As for names, if we talk about the authoritative filmmakers, the so-called “structural cinema” usually attracts their attention due to its radical nature; as do Fluxfilms too, in another sense. More dreamlike proposals such as those by Maya Deren and Marie Menken’s body-camera are quite popular; as well as Jonas Mekas. Let me mention many others that are also often attractive to them: Vivienne Dick, Maryam Tafakory, Naomi Uman, Sharon Lockart and Vanalyne Green. 

What do you think is the particular nature of the approach to cinema taken by students in the Fine Arts course?

Xisela Franco: They approach art through freedom as a starting condition. It’s surprising that through their ingenuity they sometimes do wonderful things. I have already commented on that many times in texts and I tell them so.

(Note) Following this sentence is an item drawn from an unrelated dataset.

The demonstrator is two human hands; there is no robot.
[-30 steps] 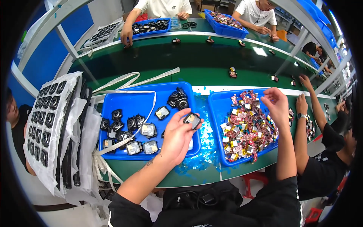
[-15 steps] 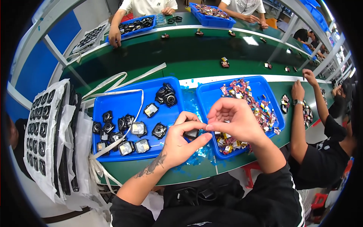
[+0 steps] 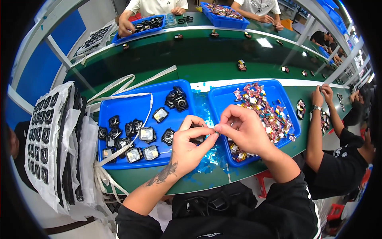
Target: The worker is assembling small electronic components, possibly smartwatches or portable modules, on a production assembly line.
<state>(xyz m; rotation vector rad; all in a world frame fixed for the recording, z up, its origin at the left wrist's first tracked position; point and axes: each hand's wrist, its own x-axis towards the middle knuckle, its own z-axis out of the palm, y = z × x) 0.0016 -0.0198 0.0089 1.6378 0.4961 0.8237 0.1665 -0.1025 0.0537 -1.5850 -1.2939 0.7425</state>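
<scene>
My left hand [image 3: 186, 148] is closed round a dark watch case [image 3: 197, 139], mostly covered by the fingers. Thumb and index finger of my right hand [image 3: 247, 132] pinch together at the left fingertips; whatever lies between them is too small to make out. Left of my hands, a blue tray [image 3: 175, 156] holds black watch cases, some with a pale square face up, such as this watch case [image 3: 151, 152]. Under and behind my right hand, a second blue tray [image 3: 224, 104] contains a heap of small red, white and yellow electronic parts [image 3: 274, 119].
Blue film scraps [image 3: 205, 161] litter the green table between the trays. A white strap [image 3: 149, 109] crosses the left tray. Trays of watch cases [image 3: 41, 137] are stacked at left. Beyond runs a green conveyor [image 3: 191, 51] carrying parts; co-workers sit opposite and at right.
My right fingers have curled in from a more spread pose and now pinch beside the left fingertips. Parts on the conveyor have shifted right. A co-worker's hand opposite has moved to a tray.
</scene>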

They have a way of observing in which plasticity is encouraged and valued, and that leads some of them (the vast majority of whom are women, by the way) to have a certain natural criterion for approaching cinema for the first time with aesthetic taste and a free way of observing. They explore new things with a freedom typical of artists, because they understand cinema as part of their everyday work intermingled with painting, installation, sculpture and photography. That’s what amazes me about my students: not having to explain to them that cinema is an art that can be artisanal, manual, calligraphic; that they can do it by themselves. That they are cinematic artists. I encourage them a lot with that. Montage is a collage for them; a combination of plastic images in time. Not everyone is like that, but there is a certain boldness when it comes to experimenting that I don’t have; for example, I now have too much knowledge that blocks me. They don’t need to know about cinema, really, and in fact they know little about cinema, even less about experimental cinema, but some of them, with their artists’ way of observing, manage to shake off prejudices and explore with freedom and criteria. Criteria is much more important than it seems. Another thing that I love is that they approach it in the first person, through the autobiographical; they understand that they have each other at hand and explore each other without fear, or overcoming their fear, because they are used to doing it throughout their studies. 

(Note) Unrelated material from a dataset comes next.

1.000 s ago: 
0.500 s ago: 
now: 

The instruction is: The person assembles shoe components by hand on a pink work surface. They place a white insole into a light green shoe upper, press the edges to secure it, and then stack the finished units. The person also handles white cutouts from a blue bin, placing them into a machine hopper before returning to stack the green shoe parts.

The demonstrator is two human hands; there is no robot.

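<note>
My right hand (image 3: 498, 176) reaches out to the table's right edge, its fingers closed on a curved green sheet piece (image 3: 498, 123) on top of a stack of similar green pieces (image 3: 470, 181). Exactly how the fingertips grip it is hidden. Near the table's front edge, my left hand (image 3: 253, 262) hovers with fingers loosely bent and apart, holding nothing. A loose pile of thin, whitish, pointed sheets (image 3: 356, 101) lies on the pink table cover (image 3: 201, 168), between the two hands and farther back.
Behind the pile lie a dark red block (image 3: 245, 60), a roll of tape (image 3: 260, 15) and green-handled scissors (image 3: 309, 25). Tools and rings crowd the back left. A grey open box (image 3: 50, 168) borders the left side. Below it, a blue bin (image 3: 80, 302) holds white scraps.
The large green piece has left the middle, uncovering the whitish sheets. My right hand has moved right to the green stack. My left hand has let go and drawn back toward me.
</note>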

Laura Gómez Vaquero: Educating Fine Arts students includes aspects such as working with light, colour, pictorial space (painting); and also with matter, space and the body (sculpture and installation), as well as with time and space (action art). In this way, they approach cinema based on specific ways of thinking and working with image, sound and time. For example, it’s almost natural for some of them to pay attention to framing conceived as a “picture frame”, a place where a great diversity of “games” can be played.

They are also familiar with manual work, which can lead them to think about cinema through its material nature.